Alternatively I could pay $1000 a month to live in a shitty apartment next to the university but I’d rather be comfortable at home for free and pay the gas money instead.

It is a no more than a 30-minute bike ride from anywhere in Waterloo to UW. It is a thirty-minute bike ride from downtown Kitchener to UW and less than an hour from the bottom of Kitchener. If you find the GRT too slow, then get a bicycle and sell your expensive to support car.
Reply


(11-17-2023, 06:42 PM)Acitta Wrote:
(11-17-2023, 06:29 PM)Bjays93 Wrote: Well primarily because our cities are built like shit and so you still need a car to get most places in any reasonable amount of time. 

That said I would love to take a bus or the Ion, but when it’s a 15 minute drive from my parents house to the nearest bus stop or a 25 min drive to the nearest LRT stop and only a 35-40 min drive to the university, taking transit doesn’t make much sense. 

Alternatively I could pay $1000 a month to live in a shitty apartment next to the university but I’d rather be comfortable at home for free and pay the gas money instead.

It is a no more than a 30-minute bike ride from anywhere in Waterloo to UW. It is a thirty-minute bike ride from downtown Kitchener to UW and less than an hour from the bottom of Kitchener. If you find the GRT too slow, then get a bicycle and sell your expensive to support car.

This is such a bad take.
Reply
(11-17-2023, 06:53 PM)CP42 Wrote:
(11-17-2023, 06:42 PM)Acitta Wrote: It is a no more than a 30-minute bike ride from anywhere in Waterloo to UW. It is a thirty-minute bike ride from downtown Kitchener to UW and less than an hour from the bottom of Kitchener. If you find the GRT too slow, then get a bicycle and sell your expensive to support car.

This is such a bad take.
Yeah, if it’s a 15 minute drive to the nearest bus stop, I can’t imagine it’d be a reasonable cycling distance from UW. 

It’s one thing to ask a working person to move closer to their job. But it’s a non-option to someone who can just commute to school from their parents house given the current housing market.
Reply
(11-17-2023, 07:09 PM)the_conestoga_guy Wrote:
(11-17-2023, 06:53 PM)CP42 Wrote: This is such a bad take.
Yeah, if it’s a 15 minute drive to the nearest bus stop, I can’t imagine it’d be a reasonable cycling distance from UW. 

It’s one thing to ask a working person to move closer to their job. But it’s a non-option to someone who can just commute to school from their parents house given the current housing market.

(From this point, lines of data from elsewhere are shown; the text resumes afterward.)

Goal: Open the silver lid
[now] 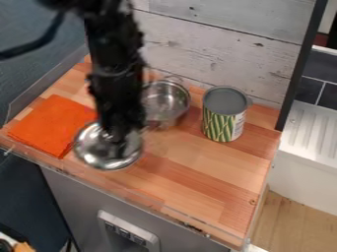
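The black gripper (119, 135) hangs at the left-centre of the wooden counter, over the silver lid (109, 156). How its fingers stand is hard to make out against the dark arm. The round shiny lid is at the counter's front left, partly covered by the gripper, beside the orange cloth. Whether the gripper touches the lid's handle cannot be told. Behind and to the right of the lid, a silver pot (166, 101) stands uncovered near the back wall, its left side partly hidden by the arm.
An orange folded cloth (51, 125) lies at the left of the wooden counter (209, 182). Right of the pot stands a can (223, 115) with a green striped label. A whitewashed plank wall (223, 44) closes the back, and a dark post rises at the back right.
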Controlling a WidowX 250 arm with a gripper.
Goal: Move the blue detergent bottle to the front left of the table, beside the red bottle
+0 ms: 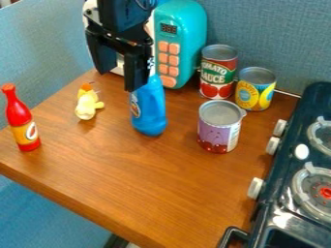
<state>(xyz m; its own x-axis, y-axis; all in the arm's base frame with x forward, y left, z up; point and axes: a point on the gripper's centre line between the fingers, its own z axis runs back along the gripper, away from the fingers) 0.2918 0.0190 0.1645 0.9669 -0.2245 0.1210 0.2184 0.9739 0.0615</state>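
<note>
The black hand point(119, 81) hangs in front of the toy microwave point(188, 38), its two fingers well apart with nothing gripped between them. It points downward, which probably suits reaching upright things from above. The blue bottle point(149, 111) is nearest to it, standing on the desk point(129, 184) in front of the microwave; one finger crosses in front of its upper part, and whether they touch I cannot tell. The bottle stands on its broad base, likely so that its narrower top can be reached.

The red sauce bottle point(24, 123) also stands on its base, well to the left of the microwave, and the small yellow toy point(86, 102) sits nearer the microwave on that same side. The tomato can point(218, 72) and the yellow-and-blue can point(255, 90) stand just to the right of the microwave, with the purple can point(218, 127) farther in front of it; their flat ends keep them steady. The toy stove point(277, 174) is far to the right of the microwave, knobs point(256, 187) facing the desk, presumably for easy reach.

Counted: one microwave, two bottles, one yellow toy, three cans, one stove with four white knobs and two burners in sight
</note>
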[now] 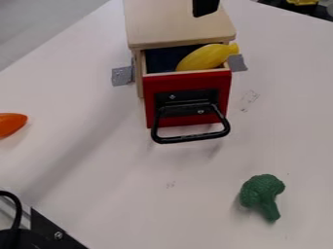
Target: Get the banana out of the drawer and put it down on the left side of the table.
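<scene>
nearest, in the lower left corner, a black cable [15, 209] curves beside a black bracket [52, 231] with a bolt in it. over to the right a green toy broccoli [261, 194] lies on the pale table [117, 194], stalk toward the near side. farther back is the black loop handle [192, 138] on the drawer's red front [156, 95], and at the left edge an orange toy [9, 124] with a rounded tip. the drawer [185, 74] is pulled open, and the yellow banana [205, 57] lies slantwise in it — toward the right side, one end up over the side wall. gray tape [121, 76] sits beside the wooden cabinet [175, 24]. over the cabinet's top hangs the black gripper [205, 7] — how open it is, or whether it holds anything, i cannot tell.
</scene>
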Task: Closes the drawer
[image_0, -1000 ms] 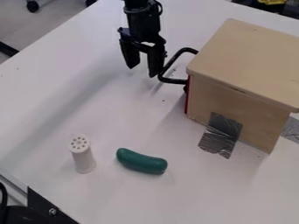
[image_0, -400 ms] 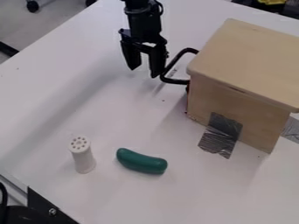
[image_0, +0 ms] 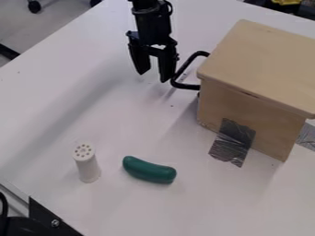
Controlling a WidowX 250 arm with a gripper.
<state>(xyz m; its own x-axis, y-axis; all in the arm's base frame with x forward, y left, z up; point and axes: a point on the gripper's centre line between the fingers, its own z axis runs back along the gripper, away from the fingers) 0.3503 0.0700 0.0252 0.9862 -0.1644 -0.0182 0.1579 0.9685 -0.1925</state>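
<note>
The big box [image_0: 258,69] is tan wood. The drawer [image_0: 194,87] sits in it, on the side by the black gripper [image_0: 154,75]. The jaws are let go, wide apart, with nothing in them. The handle [image_0: 183,85] is a thin, bent, black bar that pokes out.
</note>
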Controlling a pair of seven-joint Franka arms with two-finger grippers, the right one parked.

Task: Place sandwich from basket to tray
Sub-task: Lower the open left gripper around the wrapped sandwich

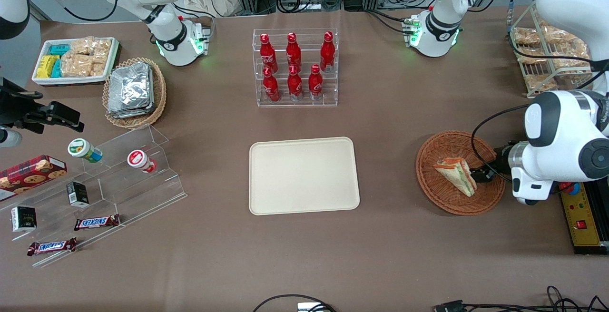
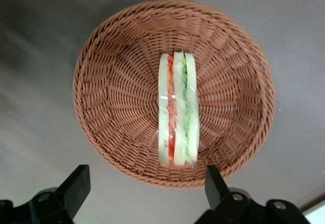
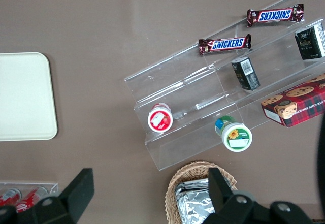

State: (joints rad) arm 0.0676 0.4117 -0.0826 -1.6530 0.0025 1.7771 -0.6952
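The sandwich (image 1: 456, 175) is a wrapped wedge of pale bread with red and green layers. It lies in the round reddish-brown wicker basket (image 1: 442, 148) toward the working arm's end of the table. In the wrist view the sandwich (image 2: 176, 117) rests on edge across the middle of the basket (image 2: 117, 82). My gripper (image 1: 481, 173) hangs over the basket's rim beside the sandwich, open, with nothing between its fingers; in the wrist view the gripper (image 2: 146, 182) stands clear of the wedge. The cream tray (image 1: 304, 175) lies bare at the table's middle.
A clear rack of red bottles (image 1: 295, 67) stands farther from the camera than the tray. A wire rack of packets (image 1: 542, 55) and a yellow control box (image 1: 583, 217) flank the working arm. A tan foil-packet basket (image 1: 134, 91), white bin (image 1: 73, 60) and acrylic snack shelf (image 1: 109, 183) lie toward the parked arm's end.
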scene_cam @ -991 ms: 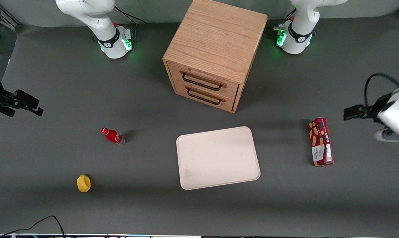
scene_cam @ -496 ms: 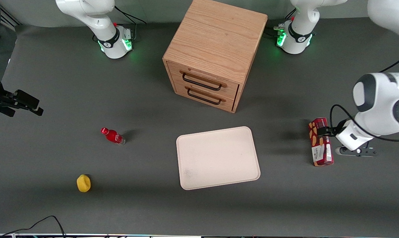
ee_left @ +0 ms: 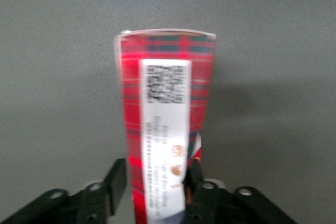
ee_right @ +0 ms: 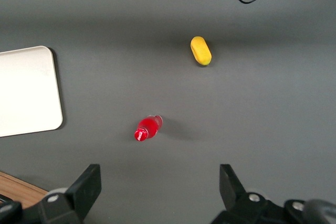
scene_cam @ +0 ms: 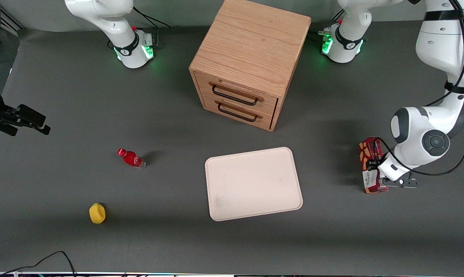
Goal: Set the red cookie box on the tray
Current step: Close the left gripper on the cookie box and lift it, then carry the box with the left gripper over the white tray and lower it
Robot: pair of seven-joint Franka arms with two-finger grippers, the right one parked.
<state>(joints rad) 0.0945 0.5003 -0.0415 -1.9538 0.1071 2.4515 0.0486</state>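
Grey tabletop (scene_cam: 101, 107) holds everything. On it, toward the working arm's end, lies the long red plaid cookie box (scene_cam: 370, 169), well apart from the flat cream-white tray (scene_cam: 253, 184). The box's long way runs toward the front camera and away from it. The pincer (ee_left: 156, 182) is right at the box, low over the end nearer that camera, with one black finger (ee_left: 116, 178) on each long side. It looks spread and not yet squeezing. I think it must close across the narrow way.
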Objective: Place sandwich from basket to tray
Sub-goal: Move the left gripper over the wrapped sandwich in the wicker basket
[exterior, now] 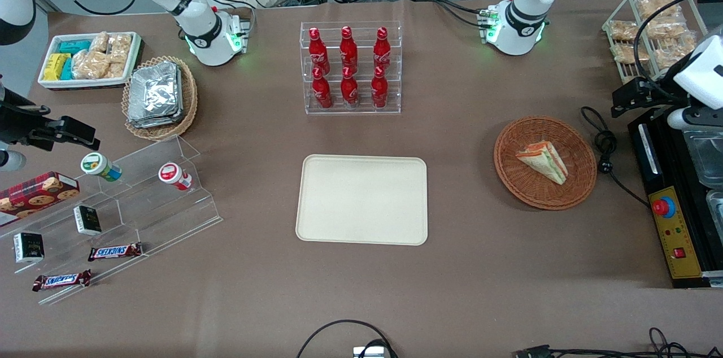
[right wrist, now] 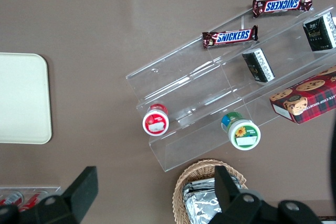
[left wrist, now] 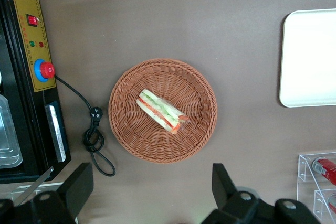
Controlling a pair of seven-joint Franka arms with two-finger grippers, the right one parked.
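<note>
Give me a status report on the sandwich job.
Left gripper open, hovering above the round reddish-brown wicker basket. Triangular white-bread sandwich lying in the basket, untouched. Cream rectangular plastic tray bare. Nothing in the way.

My gripper (left wrist: 152, 182) is matte black with two blocky fingers (left wrist: 79, 187) set wide apart; in the front view it sits at the frame's right edge. My arm (exterior: 703, 73) is glossy white with black joint bands. Green lights glow on my base (exterior: 517, 33), which trails black cables.
</note>
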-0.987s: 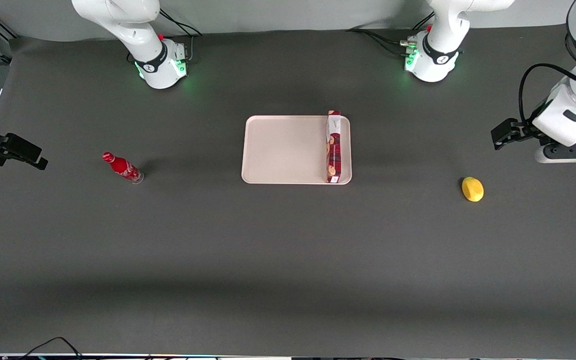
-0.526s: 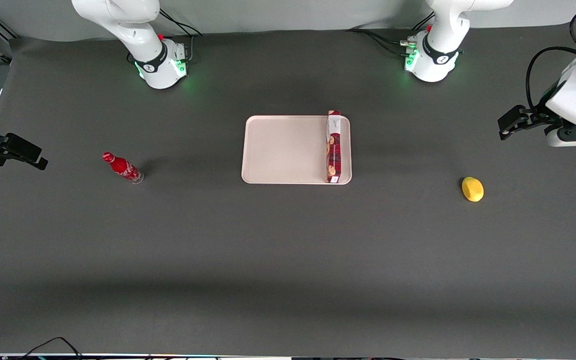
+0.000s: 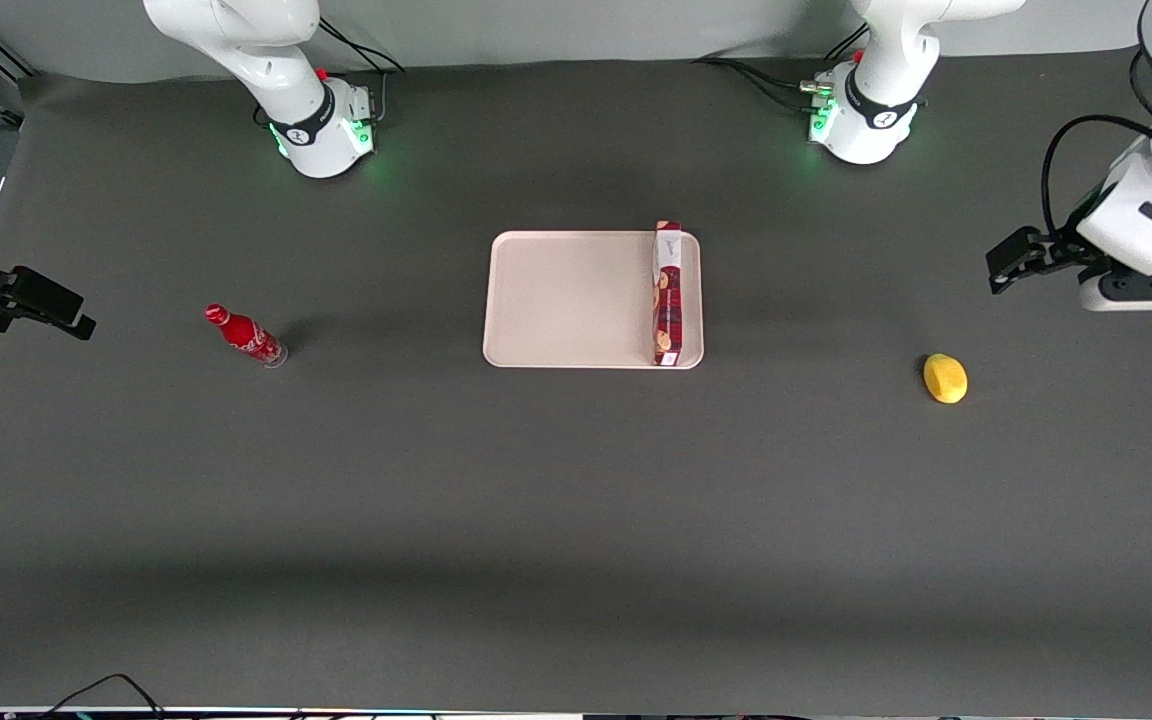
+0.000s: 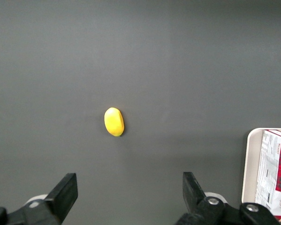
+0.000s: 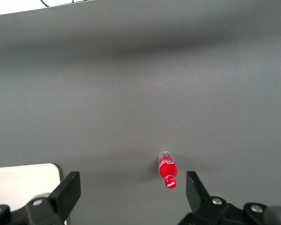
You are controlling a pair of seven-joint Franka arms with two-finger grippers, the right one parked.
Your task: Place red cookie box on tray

Well, I am 70 years old and have no problem cycling all over Waterloo Region, year round. It is even easier since I bought an e-bike. K-W is less than 15 km across and just over 20 km top to bottom. It is not hard to get anywhere in the two cities in a reasonable amount of time, especially with the increasing improvements to the cycling and trail networks.
Reply
Time is precious and few people are willing to waste time to take transit and such if they don't have to. With the time it takes to get anywhere via transit or cycling it's no surprise people aren't going to use it as a primary means of getting around. The region and GRT also clearly need new talent that is actually used to running rapid transit and transit in a region that is now the size it is because they have no idea what they're doing anymore besides trying to find enough money to fuel the buses and keep the lights on now when they should have been working to strengthen the existing system to encourage people to actually transition to using that and even taking a bike along with them.
Reply
(11-17-2023, 06:29 PM)Bjays93 Wrote: Well primarily because our cities are built like shit and so you still need a car to get most places in any reasonable amount of time. 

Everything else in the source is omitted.